** Opening The data block **

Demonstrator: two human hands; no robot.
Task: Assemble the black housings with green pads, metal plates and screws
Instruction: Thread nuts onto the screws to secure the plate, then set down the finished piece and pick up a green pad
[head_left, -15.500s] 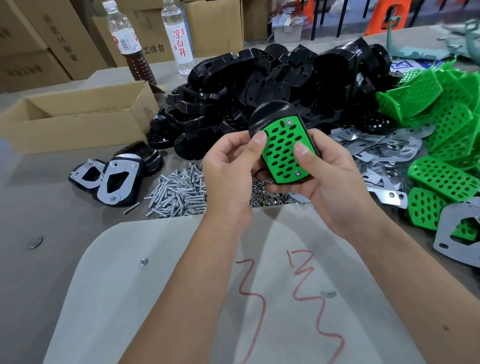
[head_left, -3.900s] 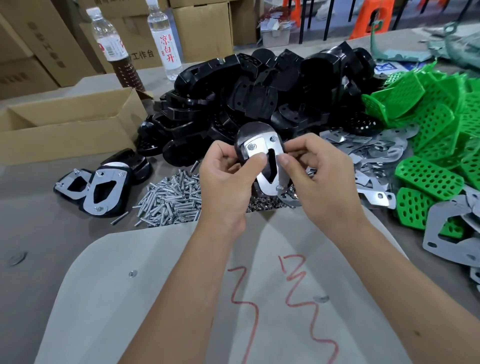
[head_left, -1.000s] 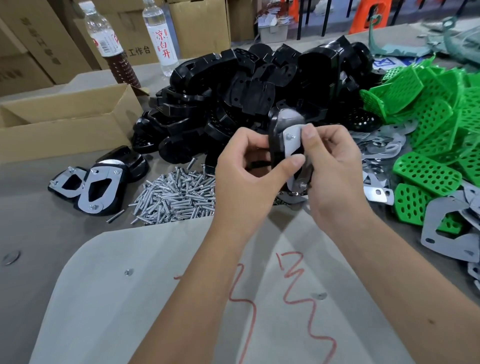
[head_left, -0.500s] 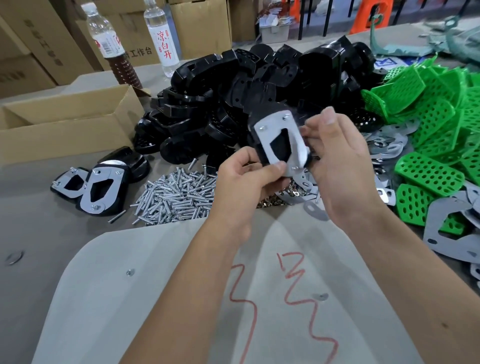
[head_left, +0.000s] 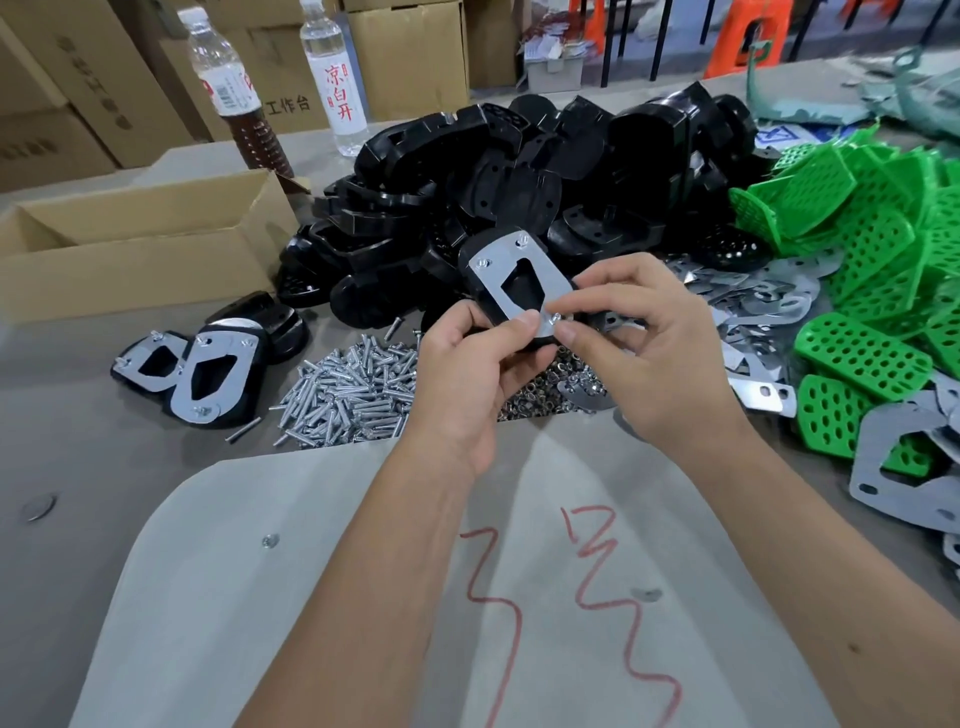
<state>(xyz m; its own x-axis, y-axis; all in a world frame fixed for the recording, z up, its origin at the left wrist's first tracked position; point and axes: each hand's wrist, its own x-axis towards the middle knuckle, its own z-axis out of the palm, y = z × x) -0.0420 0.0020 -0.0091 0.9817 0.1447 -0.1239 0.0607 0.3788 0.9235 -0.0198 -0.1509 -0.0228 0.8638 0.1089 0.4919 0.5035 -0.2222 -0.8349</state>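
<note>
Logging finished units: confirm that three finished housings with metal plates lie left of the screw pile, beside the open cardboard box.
Not three: the head view shows two finished housings with metal plates lying left of the screw pile, near the open cardboard box. A third is in the hands, not on the table.

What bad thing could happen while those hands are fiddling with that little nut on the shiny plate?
The right hand pinches something tiny at the metal plate. It might slip and vanish among the nuts below. The left hand has only a fingertip grip on the black housing, so twisting might tip it out onto the screws.
</note>
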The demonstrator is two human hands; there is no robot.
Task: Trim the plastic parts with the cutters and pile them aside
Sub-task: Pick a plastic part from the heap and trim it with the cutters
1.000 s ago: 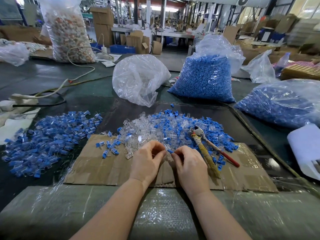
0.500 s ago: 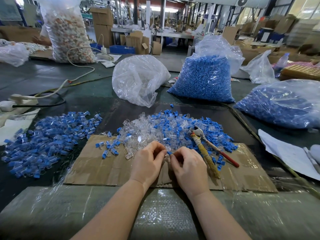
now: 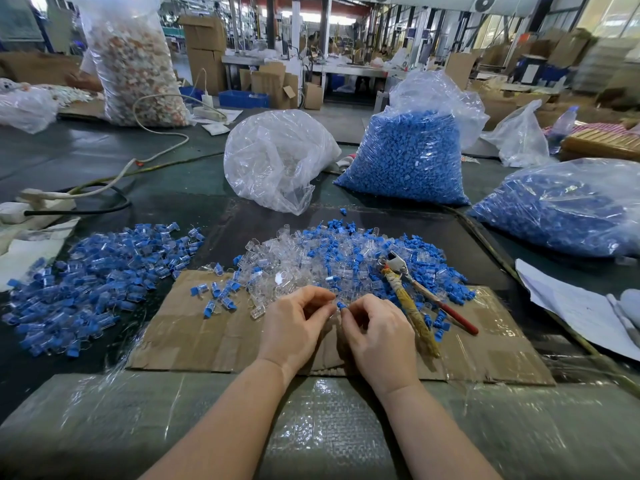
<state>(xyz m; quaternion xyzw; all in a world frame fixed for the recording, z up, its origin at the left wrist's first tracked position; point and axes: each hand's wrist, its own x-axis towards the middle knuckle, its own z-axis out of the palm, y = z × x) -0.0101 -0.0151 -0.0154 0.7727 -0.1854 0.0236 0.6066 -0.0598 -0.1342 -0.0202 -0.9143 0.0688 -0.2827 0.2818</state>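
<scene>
Both hands meet over the near edge of the cardboard sheet [image 3: 207,334]. The right hand [image 3: 379,336] pinches a small blue plastic part [image 3: 341,305] between thumb and forefinger, and the left hand [image 3: 294,327] curls its fingertips in against the same piece; whether it grips a clear part too is hidden. This looks like the handling step: a piece is picked and held, not cut. The cutters [image 3: 414,301], with a wrapped handle and a red one, lie untouched just right of the hands on the mixed heap of clear and blue parts [image 3: 346,258]. Next, the right hand probably needs to take up the cutters. The pile of done parts [image 3: 93,271] sits well left.
</scene>
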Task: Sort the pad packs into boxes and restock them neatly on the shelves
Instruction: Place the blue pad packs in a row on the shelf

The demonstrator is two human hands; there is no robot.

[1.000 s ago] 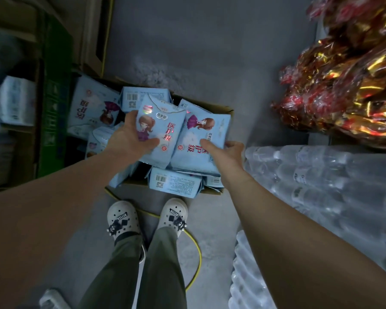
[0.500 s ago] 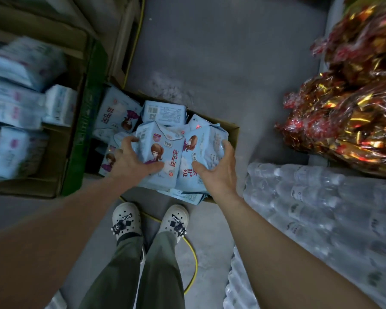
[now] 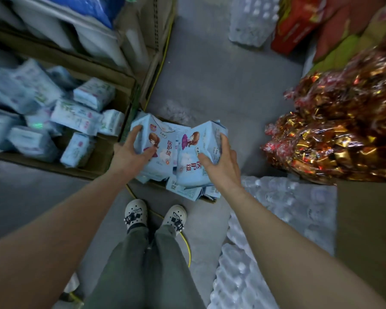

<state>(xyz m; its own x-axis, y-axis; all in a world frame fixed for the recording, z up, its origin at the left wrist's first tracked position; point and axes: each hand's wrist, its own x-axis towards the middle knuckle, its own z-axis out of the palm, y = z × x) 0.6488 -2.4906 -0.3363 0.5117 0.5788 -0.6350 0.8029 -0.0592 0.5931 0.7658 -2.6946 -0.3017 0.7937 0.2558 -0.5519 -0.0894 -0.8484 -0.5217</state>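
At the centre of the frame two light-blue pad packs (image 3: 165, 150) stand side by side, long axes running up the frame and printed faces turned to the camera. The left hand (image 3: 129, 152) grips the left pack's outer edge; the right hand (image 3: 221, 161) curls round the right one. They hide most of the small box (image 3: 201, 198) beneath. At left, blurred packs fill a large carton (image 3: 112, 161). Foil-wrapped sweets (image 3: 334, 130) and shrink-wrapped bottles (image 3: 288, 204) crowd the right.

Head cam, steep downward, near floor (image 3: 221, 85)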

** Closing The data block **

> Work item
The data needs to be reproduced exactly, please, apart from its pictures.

> Exercise solution
Demonstrator: two human hands; no robot.
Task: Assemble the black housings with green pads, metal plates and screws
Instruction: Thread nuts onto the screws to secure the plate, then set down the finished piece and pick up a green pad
[head_left, -15.500s] 
[head_left, -3.900s] 
[head_left, -1.000s] 
[head_left, -0.500s] 
[head_left, +0.000s] 
<state>(xyz m; its own x-axis, y-axis; all in a world frame fixed for the recording, z up, its origin at the left wrist's first tracked position; point and axes: each hand's wrist, its own x-axis towards the middle knuckle, its own z-axis out of the palm, y = z × x) -0.0420 0.0020 -0.0091 0.9817 0.1447 -0.1239 0.0607 0.3788 0.9235 -0.0198 -0.1509 -0.0228 0.8638 0.1089 0.4919 0.5035 -0.2222 -0.8349</state>
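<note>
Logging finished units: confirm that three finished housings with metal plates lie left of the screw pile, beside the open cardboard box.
Not three: the head view shows two finished housings with metal plates lying left of the screw pile, near the open cardboard box. A third is in the hands, not on the table.

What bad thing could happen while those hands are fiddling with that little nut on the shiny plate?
The right hand pinches something tiny at the metal plate. It might slip and vanish among the nuts below. The left hand has only a fingertip grip on the black housing, so twisting might tip it out onto the screws.
</note>
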The demonstrator is two human hands; there is no robot.
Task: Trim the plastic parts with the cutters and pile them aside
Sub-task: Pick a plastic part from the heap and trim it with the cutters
1.000 s ago: 
0.500 s ago: 
now: 
<state>(xyz m; quaternion xyzw; all in a world frame fixed for the recording, z up, its origin at the left wrist's first tracked position; point and axes: each hand's wrist, its own x-axis towards the middle knuckle, its own z-axis out of the palm, y = z × x) -0.0101 -0.0151 -0.0154 0.7727 -0.1854 0.0236 0.6066 -0.0598 -0.1342 -0.0202 -0.9143 0.0688 -0.2827 0.2818</state>
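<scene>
Both hands meet over the near edge of the cardboard sheet [image 3: 207,334]. The right hand [image 3: 379,336] pinches a small blue plastic part [image 3: 341,305] between thumb and forefinger, and the left hand [image 3: 294,327] curls its fingertips in against the same piece; whether it grips a clear part too is hidden. This looks like the handling step: a piece is picked and held, not cut. The cutters [image 3: 414,301], with a wrapped handle and a red one, lie untouched just right of the hands on the mixed heap of clear and blue parts [image 3: 346,258]. Next, the right hand probably needs to take up the cutters. The pile of done parts [image 3: 93,271] sits well left.
</scene>
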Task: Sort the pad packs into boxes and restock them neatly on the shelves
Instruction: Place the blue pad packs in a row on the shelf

The demonstrator is two human hands; there is no robot.

[1.000 s ago] 
[0.500 s ago] 
[now] 

<state>(xyz m; its own x-axis, y-axis; all in a world frame fixed for the recording, z up, its origin at the left wrist's first tracked position; point and axes: each hand's wrist, its own x-axis towards the middle knuckle, its own z-axis out of the palm, y = z × x) 0.6488 -2.4906 -0.3363 0.5117 0.5788 -0.6350 0.8029 -0.0592 0.5931 0.7658 -2.6946 -0.3017 0.7937 0.2558 -0.5519 -0.0894 -0.8484 -0.5217</state>
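At the centre of the frame two light-blue pad packs (image 3: 165, 150) stand side by side, long axes running up the frame and printed faces turned to the camera. The left hand (image 3: 129, 152) grips the left pack's outer edge; the right hand (image 3: 221, 161) curls round the right one. They hide most of the small box (image 3: 201, 198) beneath. At left, blurred packs fill a large carton (image 3: 112, 161). Foil-wrapped sweets (image 3: 334, 130) and shrink-wrapped bottles (image 3: 288, 204) crowd the right.

Head cam, steep downward, near floor (image 3: 221, 85)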

Work on this exercise has been completed.